**WHAT YOU WILL DO:**
As soon as the line containing "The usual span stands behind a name" appears in the material below, start returning lines exactly, and end with the line containing "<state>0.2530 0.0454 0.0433".

**COLLECTED MATERIAL:**
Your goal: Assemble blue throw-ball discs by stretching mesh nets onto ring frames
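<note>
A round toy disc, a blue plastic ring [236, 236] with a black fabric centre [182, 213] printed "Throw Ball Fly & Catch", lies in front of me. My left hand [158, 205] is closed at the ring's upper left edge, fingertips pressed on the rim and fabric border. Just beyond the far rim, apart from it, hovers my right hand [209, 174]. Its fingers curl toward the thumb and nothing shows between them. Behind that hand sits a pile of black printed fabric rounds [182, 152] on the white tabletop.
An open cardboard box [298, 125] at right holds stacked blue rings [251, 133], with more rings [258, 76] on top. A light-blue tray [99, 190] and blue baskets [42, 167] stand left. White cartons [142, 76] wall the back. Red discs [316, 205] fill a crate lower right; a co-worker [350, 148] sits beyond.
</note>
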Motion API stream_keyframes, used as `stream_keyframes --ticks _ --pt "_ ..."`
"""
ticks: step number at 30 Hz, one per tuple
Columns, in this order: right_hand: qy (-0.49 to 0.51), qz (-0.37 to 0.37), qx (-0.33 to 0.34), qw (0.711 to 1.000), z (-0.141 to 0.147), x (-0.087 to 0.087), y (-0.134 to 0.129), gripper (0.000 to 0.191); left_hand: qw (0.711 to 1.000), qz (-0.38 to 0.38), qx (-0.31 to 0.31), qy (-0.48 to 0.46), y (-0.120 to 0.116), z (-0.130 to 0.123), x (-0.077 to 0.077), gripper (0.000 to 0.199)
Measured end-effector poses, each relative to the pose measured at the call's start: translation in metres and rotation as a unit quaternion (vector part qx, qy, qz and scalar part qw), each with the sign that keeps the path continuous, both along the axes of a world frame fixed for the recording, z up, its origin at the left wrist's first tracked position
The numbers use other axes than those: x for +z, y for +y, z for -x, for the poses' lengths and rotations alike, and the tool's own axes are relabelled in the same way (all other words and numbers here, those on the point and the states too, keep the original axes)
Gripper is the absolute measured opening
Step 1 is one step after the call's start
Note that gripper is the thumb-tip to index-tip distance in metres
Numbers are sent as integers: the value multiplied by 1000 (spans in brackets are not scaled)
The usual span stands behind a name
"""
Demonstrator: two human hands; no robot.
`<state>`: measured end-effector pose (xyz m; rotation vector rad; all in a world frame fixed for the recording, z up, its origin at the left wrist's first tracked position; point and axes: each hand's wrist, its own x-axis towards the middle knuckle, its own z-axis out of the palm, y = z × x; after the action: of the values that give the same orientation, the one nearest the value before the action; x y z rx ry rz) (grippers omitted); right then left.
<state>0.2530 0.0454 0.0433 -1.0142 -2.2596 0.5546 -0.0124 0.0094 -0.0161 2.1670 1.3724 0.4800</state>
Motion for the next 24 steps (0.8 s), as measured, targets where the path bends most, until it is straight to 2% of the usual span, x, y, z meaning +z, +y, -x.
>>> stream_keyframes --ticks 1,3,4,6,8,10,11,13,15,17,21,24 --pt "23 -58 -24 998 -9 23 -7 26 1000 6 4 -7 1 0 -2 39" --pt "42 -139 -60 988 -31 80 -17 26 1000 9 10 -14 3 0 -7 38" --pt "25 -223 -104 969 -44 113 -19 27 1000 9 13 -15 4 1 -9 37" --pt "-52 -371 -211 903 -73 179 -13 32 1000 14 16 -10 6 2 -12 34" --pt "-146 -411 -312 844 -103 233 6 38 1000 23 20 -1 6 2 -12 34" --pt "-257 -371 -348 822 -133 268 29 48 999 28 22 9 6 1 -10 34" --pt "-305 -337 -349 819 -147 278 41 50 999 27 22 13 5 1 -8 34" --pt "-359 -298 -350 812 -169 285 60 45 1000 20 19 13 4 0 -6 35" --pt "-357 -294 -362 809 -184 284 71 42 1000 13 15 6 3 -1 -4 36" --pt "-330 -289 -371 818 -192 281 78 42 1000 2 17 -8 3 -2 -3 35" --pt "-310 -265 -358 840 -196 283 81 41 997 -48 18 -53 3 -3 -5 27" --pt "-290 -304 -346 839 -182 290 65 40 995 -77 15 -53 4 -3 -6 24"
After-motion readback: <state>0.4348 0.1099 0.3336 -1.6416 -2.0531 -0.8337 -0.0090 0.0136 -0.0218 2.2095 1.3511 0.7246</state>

**RESPONSE TO THIS EXERCISE:**
The usual span stands behind a name
"""
Demonstrator: two human hands; no robot.
`<state>`: measured end-effector pose (xyz m; rotation vector rad; all in a world frame fixed for the recording, z up, its origin at the left wrist's first tracked position; point and axes: each hand's wrist, its own x-axis towards the middle knuckle, its own z-axis out of the palm, y = z × x; after the action: of the values that give the same orientation, the one nearest the value before the action; x y z rx ry rz) (grippers omitted); right then left.
<state>0.2530 0.0454 0.0433 -1.0142 -2.2596 0.5546 -0.0124 0.0094 -0.0161 2.1670 1.3724 0.4800</state>

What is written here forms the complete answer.